Foto: EBU

Eurovision 2023: il punto sul budget della città di Liverpool per l’evento

A cinque mesi dall’Eurovision Song Contest 2023, la città di Liverpool fa il punto della situazione sul budget necessario per organizzare l’evento.

Harry Doyle, membro del Cabinet della Cultura e Consigliere aggiunto all’Economia della città di Liverpool, ricorda dapprima quali siano le competenze della città e quali invece siano appannaggio di EBU e BBC.

Gli show televisivi sono organizzati interamente dalla tv pubblica e finanziati dalle tv pubbliche partecipanti (ad oggi 37), dalla vendita dei biglietti e parzialmente dalla città ospitante.

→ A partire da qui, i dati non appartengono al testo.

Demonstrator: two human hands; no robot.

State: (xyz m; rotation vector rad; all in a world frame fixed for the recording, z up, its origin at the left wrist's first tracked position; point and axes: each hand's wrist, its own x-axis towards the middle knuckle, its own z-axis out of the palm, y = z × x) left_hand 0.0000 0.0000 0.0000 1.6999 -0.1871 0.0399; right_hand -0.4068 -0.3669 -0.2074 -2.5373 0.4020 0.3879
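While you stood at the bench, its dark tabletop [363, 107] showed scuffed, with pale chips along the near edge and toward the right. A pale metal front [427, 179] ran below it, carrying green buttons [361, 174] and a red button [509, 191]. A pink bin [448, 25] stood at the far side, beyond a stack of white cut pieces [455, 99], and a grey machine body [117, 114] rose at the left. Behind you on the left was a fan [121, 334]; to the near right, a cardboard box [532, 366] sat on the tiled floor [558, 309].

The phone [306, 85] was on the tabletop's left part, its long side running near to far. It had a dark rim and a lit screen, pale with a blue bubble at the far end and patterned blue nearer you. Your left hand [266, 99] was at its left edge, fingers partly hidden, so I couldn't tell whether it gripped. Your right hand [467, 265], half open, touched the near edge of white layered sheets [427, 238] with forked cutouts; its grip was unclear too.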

Quello che invece compete alla città di Liverpool, dal punto di vista organizzativo, sono:

  • fan zone (village)
  • sicurezza
  • allestimenti pubblicitari
  • festival culturale
  • piano di comunicazione con cittadinanza e scuole
  • cerimonia di apertura

Per finanziare tutte queste attività, già a partire dalla candidatura, si è ricorso ad una joint venture tra diversi attori pubblici e privati:

  • il consiglio comunale ha stanziato 2 milioni di sterline
  • la città metropolitana / regione ha stanziato altri 2 milioni di sterline
  • il rimanente budget è stato completato dal governo, sponsor e donazioni di privati ed aziende del territorio

Doyle conferma che non è stato fatto alcun passo più lungo della gamba e che in fase di candidatura sono stati coinvolti tutti i dipartimenti finanziari dell’amministrazione cittadina per soppesa pro e contro di questa avventura.

Quello che è chiaro per Doyle e che si tratta di un investimento che porterà frutti nel breve-medio periodo ma che non potrà essere verificato già durante Eurovision.

Utilizzare denaro che era già stato destinato alla cultura o parte del nostro recovery plan post Covid-19 è un investimento oculato. Il denaro che tornerà in città come risultato del nostro investimento di 2 milioni di sterline sarà un enorme motore economico per coloro che sono stati maggiormente colpiti dalla pandemia e sono fondamentali per la nostra prosperità economica.

Harry Doyle
Foto: Culture Liverpool

In soldoni, l’impatto di Eurovision su Liverpool si tradurrà in 25 milioni di sterline di incassi dai turisti (alberghi, ristorazione, servizi, negozi). Confrontando con le edizioni passate, si riscontra un incremento dei flussi turistici del 5% annui. Questo porta ad investimenti diretti in città e creazione di nuovi posti di lavoro.

La città di Liverpool, inoltre, non vuole limitarsi a vivere Eurovision 2023 ma vuole lasciare una eredità alla cittadinanza. (Questa frase la sentiamo ogni anno, ma poi raramente si concretizza… ndr)

Liverpool vuole che la collaborazione con le autorità Ucraine non sia una cosa effimera, ma possa invece essere l’inizio in grande di un piano pluriennale.